--- Supplied material ---

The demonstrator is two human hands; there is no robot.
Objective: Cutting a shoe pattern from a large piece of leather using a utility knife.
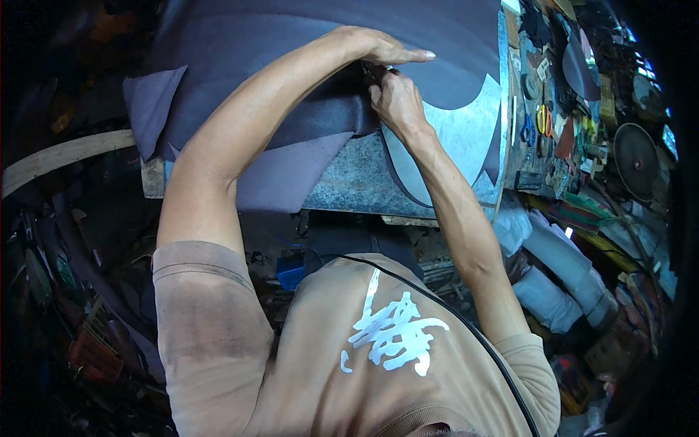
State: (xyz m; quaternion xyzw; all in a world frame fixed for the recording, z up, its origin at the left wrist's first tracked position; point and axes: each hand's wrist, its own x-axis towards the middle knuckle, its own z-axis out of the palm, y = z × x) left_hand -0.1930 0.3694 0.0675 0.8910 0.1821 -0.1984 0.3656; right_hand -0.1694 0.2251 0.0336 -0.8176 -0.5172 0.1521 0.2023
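Note:
A large dark purple-brown sheet of leather [291, 44] covers most of the worktable [349, 182]. My left hand [389, 49] rests over the leather with one digit stretched out to the right; its other fingers are mostly hidden. Just nearer to me, my right hand [399, 100] is closed around a small dark tool, whose kind I cannot make out. It sits at the leather's cut near edge. Under my right wrist lies a pale, round-ended flat piece [459, 142] with a dark rim along its lower left side. A leather flap [291, 171] hangs over the table's front edge.
A pointed leather offcut [154, 105] lies at the table's left corner. Along the right, a tool-strewn bench holds yellow-handled scissors [544, 120] and blue-handled scissors [526, 129]. Plastic-wrapped rolls [550, 298] lie below it, near a round fan-like disc [635, 162]. A black cable [466, 313] crosses my shirt.

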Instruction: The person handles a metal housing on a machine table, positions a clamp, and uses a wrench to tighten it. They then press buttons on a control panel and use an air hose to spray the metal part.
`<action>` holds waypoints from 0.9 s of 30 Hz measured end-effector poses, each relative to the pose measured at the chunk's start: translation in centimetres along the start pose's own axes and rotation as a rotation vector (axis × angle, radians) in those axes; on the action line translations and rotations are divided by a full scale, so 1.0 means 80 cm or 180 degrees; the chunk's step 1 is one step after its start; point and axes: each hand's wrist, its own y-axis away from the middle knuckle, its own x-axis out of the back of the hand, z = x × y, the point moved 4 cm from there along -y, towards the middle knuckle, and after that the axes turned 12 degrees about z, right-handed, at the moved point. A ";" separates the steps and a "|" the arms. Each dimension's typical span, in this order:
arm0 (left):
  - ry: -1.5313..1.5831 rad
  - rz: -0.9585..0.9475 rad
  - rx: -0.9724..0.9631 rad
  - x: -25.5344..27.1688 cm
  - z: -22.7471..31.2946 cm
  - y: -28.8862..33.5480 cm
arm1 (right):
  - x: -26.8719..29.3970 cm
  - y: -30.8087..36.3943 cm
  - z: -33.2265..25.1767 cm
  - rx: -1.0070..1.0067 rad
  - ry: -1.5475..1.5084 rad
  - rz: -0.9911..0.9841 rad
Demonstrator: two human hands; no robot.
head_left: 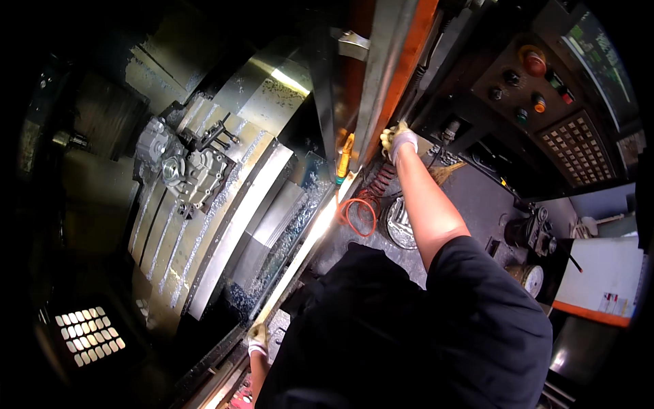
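My right hand (398, 138), in a pale work glove, reaches forward to the edge of the orange machine door (402, 65). Its fingers are curled, and what lies inside them is hidden. Low in the view, my left hand (257, 339), also gloved, is at the near end of the bright metal sill (300, 262). Its fingers look bent in at that edge, though it is small and partly shaded. Inside the machine, a grey cast metal housing (197, 178) sits on the slotted table (180, 252) among metal chips, with a dark clamp (216, 136) beside it.
A yellow air gun (345, 158) hangs by the sill on an orange coiled hose (371, 204). To the right stands a control panel (538, 102) with a red stop button and keys. A round metal part (398, 225) is on the floor; a white-topped table (599, 276) stands right.
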 end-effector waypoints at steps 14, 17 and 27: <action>-0.0988 -0.0349 -0.0973 -0.094 0.140 0.133 | 0.275 0.247 -0.242 0.2931 -0.1078 -0.0668; -0.0650 -0.0154 -0.0847 -0.085 0.148 0.121 | 0.278 0.238 -0.258 0.2958 -0.0938 -0.0476; 0.0593 0.2265 0.0308 0.122 0.022 0.202 | 0.145 0.344 -0.171 0.2620 -0.0784 -0.2217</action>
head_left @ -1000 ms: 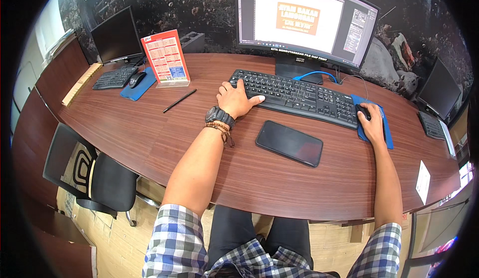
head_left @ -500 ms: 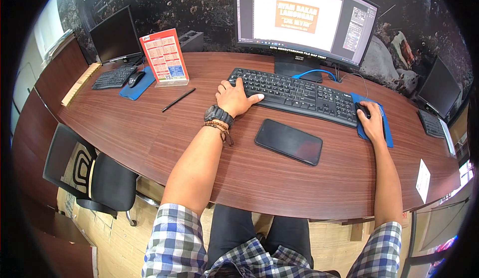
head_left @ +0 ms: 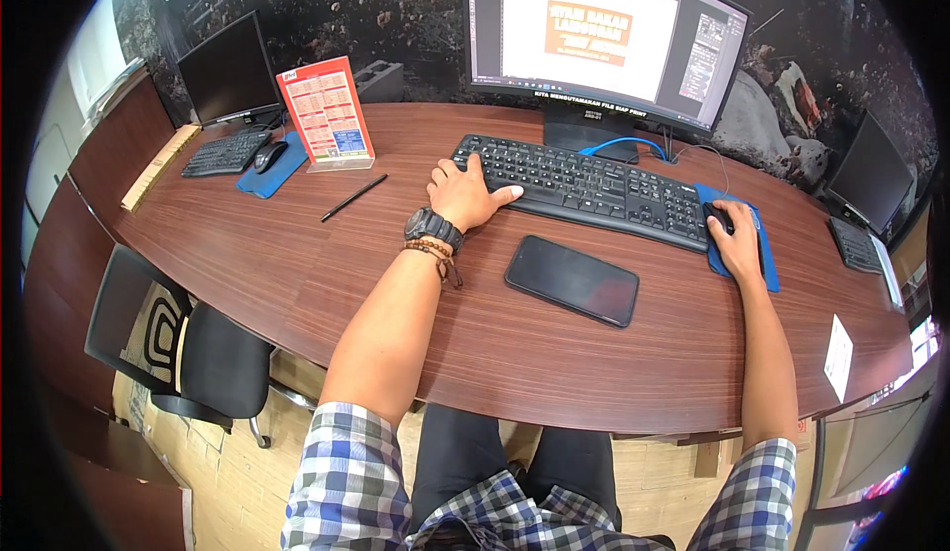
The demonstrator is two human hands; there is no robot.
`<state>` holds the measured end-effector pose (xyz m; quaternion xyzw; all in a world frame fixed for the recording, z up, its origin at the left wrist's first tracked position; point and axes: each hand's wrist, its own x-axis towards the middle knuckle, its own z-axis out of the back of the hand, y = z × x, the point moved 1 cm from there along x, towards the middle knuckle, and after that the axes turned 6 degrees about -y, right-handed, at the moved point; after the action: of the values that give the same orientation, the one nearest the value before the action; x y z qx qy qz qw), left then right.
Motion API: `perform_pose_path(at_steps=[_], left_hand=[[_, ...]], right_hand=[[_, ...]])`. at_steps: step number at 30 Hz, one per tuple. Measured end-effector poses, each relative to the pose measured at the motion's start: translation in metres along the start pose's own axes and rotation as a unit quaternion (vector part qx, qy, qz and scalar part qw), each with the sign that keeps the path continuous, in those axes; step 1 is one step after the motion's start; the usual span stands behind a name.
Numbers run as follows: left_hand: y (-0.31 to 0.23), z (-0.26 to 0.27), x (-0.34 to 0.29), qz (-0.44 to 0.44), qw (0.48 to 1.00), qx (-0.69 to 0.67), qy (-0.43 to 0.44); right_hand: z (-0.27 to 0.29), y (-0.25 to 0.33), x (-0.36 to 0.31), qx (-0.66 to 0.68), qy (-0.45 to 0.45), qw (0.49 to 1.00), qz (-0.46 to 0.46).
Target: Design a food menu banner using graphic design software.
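My left hand (head_left: pixel 462 193) rests on the left end of a black keyboard (head_left: pixel 594 193), fingers spread over the keys and thumb stretched out along its near edge. A black watch (head_left: pixel 431 226) and beaded bracelets (head_left: pixel 432 250) circle that wrist. Over at the keyboard's right end, my right hand (head_left: pixel 737 241) is curved around a black computer mouse (head_left: pixel 719 218) on a blue mouse pad (head_left: pixel 771 272). Behind the keyboard stands a large curved monitor (head_left: pixel 663 32), showing an orange sign design on a white page. A dark-screened phone (head_left: pixel 572 280) lies between my forearms.
A black pen (head_left: pixel 353 198) and a red-and-white card in a clear stand (head_left: pixel 327 116) are on the brown desk (head_left: pixel 594 378) to the left. Farther left are another monitor (head_left: pixel 229 68), keyboard (head_left: pixel 226 153) and mouse (head_left: pixel 269 156). A white paper (head_left: pixel 839 357) lies far right; an office chair (head_left: pixel 226 361) stands at left.
The lower lettering of the orange design on the monitor looks different from before. Both hands stay in place on the keyboard and the mouse.
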<state>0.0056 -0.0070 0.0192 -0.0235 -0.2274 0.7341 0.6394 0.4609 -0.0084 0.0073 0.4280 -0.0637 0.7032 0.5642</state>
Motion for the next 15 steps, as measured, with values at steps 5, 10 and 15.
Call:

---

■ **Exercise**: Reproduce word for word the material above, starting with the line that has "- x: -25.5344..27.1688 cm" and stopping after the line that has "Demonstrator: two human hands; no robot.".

■ **Exercise output**:
  - x: -25.5344..27.1688 cm
  - z: -22.7471..31.2946 cm
  - y: -28.8862..33.5480 cm
arm1 (right):
  - x: -26.8719..29.3970 cm
  - y: -30.8087..36.3943 cm
  - z: -33.2265..25.1767 cm
  - rx: -1.0070..1.0067 rad
  - ry: -1.5475..1.5084 rad
  - rz: -0.9911..0.9841 rad
Demonstrator: two human hands; no robot.

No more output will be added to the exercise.